Horst Seehofer wahrte nach der Festnahme von Stephan E. die Balance

Erinnern wir uns: Nach dem Terror des Nationalsozialistischen Untergrunds (NSU) wurde politisch wie personell umgesteuert. Die Generalbundesanwaltschaft wurde an ihrer Spitze mit Peter Frank neu besetzt, genauso der Chefsessel beim Verfassungsschutz mit Hans-Georg Maaßen. Rückblickend ist es eine Ironie der Geschichte, dass Maaßen in seiner Amtszeit genau das Gegenteil dessen tat, was man sich mit seiner Ernennung erhofft hatte. Er hat den Rechtsex­tremismus im Ergebnis unterschätzt und sich auf den islamischen Terrorismus fokussiert.

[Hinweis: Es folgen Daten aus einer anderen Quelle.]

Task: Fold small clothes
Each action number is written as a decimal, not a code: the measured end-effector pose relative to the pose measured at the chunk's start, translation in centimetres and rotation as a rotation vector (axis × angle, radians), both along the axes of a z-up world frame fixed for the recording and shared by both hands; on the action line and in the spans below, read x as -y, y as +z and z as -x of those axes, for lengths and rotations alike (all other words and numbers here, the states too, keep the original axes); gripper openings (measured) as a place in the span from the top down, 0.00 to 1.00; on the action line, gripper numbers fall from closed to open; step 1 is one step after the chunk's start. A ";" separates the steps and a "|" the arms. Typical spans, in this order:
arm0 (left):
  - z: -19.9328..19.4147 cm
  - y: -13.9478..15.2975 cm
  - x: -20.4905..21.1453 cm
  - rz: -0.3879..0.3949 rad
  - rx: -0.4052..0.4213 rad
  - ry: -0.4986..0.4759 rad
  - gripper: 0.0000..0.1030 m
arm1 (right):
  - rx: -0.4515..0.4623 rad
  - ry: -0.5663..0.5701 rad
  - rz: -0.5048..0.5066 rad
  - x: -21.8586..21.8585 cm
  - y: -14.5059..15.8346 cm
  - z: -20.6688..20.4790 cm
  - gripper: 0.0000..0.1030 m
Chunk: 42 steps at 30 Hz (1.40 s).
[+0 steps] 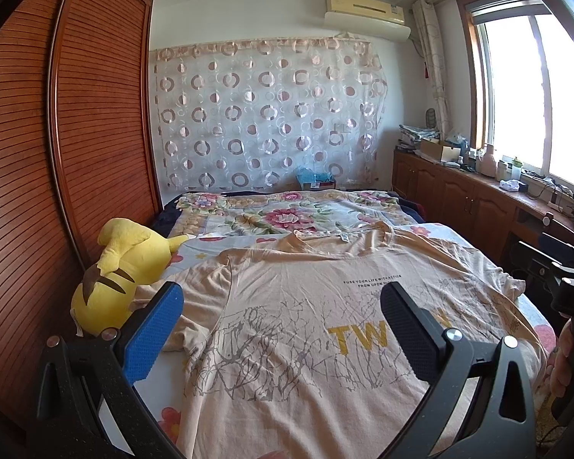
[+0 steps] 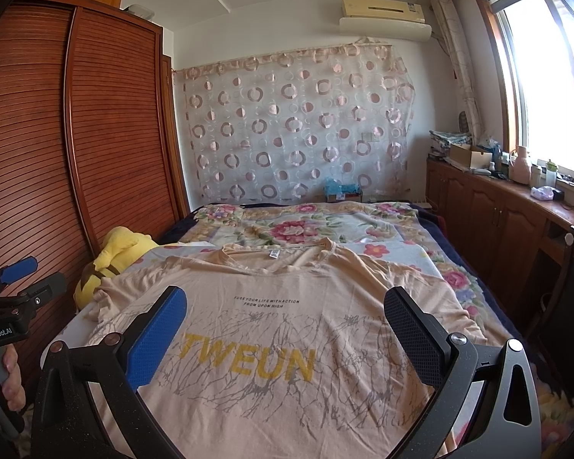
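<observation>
I have the peach T-shirt (image 2: 271, 329) spread face up on the bed (image 2: 432, 264), hem toward me and neckline (image 2: 275, 249) away, so its long axis runs straight out along my line of sight from both cameras. My left gripper (image 1: 281, 329) hangs above the shirt's left half with its fingers spread wide and nothing between them; the left sleeve (image 1: 160, 317) lies bunched just outside the blue pad (image 1: 153, 332), near the yellow plush toy (image 1: 122, 271) that sits against the slatted wooden wardrobe (image 1: 95, 114). My right gripper (image 2: 285, 340) hovers over the chest print, jaws likewise wide apart and empty, the yellow lettering (image 2: 248, 357) showing between them; the right sleeve (image 2: 432, 287) stretches off beyond the black pad (image 2: 413, 336). I judge folding has not begun, since the shirt lies fully open, and each sleeve lies outward of its own gripper, so each hand is the nearer one for its side. The cloth looks like thin, soft cotton jersey, lightly creased, with a grey crackle pattern and small black text above the lettering; it should drape and slide easily over the floral bedsheet (image 1: 287, 214), so I expect a pinch at an edge to drag wrinkles along unless I lift cleanly.
</observation>
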<state>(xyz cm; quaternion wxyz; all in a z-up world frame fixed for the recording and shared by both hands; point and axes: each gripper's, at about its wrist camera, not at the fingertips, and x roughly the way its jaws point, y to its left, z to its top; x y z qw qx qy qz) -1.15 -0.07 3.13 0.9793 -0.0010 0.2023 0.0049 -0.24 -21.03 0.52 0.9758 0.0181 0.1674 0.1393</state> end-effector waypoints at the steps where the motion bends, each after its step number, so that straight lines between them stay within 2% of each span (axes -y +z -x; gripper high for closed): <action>1: -0.1 0.1 -0.2 0.002 -0.009 -0.001 0.00 | -0.002 0.003 0.001 0.0 -0.1 0.0 0.00; 5: -0.7 -0.7 -1.7 0.010 -0.055 0.012 0.00 | -0.023 0.041 0.001 -0.3 -0.7 -0.7 0.00; 10: -2.0 -3.1 -5.0 0.042 -0.123 0.046 0.00 | -0.066 0.096 0.005 -1.1 -2.2 -2.3 0.00; 16: -3.8 -6.0 -8.5 0.037 -0.182 0.097 0.00 | -0.075 0.064 0.038 -2.4 -3.1 -4.5 0.00; 23: -5.5 -8.7 -12.2 0.062 -0.240 0.113 0.00 | -0.078 0.100 0.072 -5.0 -4.3 -6.4 0.01; 26: -6.6 -9.9 -13.8 0.041 -0.281 0.140 0.00 | -0.058 0.090 0.101 -5.9 -4.4 -7.0 0.01; 30: -7.7 -10.4 -15.4 0.037 -0.305 0.148 0.00 | -0.078 0.133 0.095 -7.2 -3.7 -8.1 0.01; 36: -9.4 -10.5 -18.0 0.082 -0.342 0.140 0.00 | -0.100 0.239 0.076 -7.9 -1.8 -9.3 0.01; 42: -11.7 -11.5 -20.1 0.107 -0.398 0.141 0.04 | -0.116 0.279 0.109 -9.0 -0.4 -11.5 0.01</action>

Unter seinem Nachfolger Thomas Haldenwang – gerade nach dem Mord von Kassel – könnte das Pendel jetzt ins andere Extrem umschlagen. Das hängt nicht zuletzt davon ab, was ihm sein Dienstherr vorlebt. Unter allen Kabinettsmitgliedern ist Innenminister Horst Seehofer der Bauchpolitiker und obendrein ein Populist. Er neigt dazu, Stimmungen zu bedienen.

Wenn man sich aber seine Reaktion in diesem Fall anschaut, dann hat Seehofer die Balance gewahrt. Er hat nach der Festnahme von Stephan E. den Rechtsextremismus auf eine Stufe mit dem islamistischen Terrorismus gestellt. Nicht darunter, nicht darüber.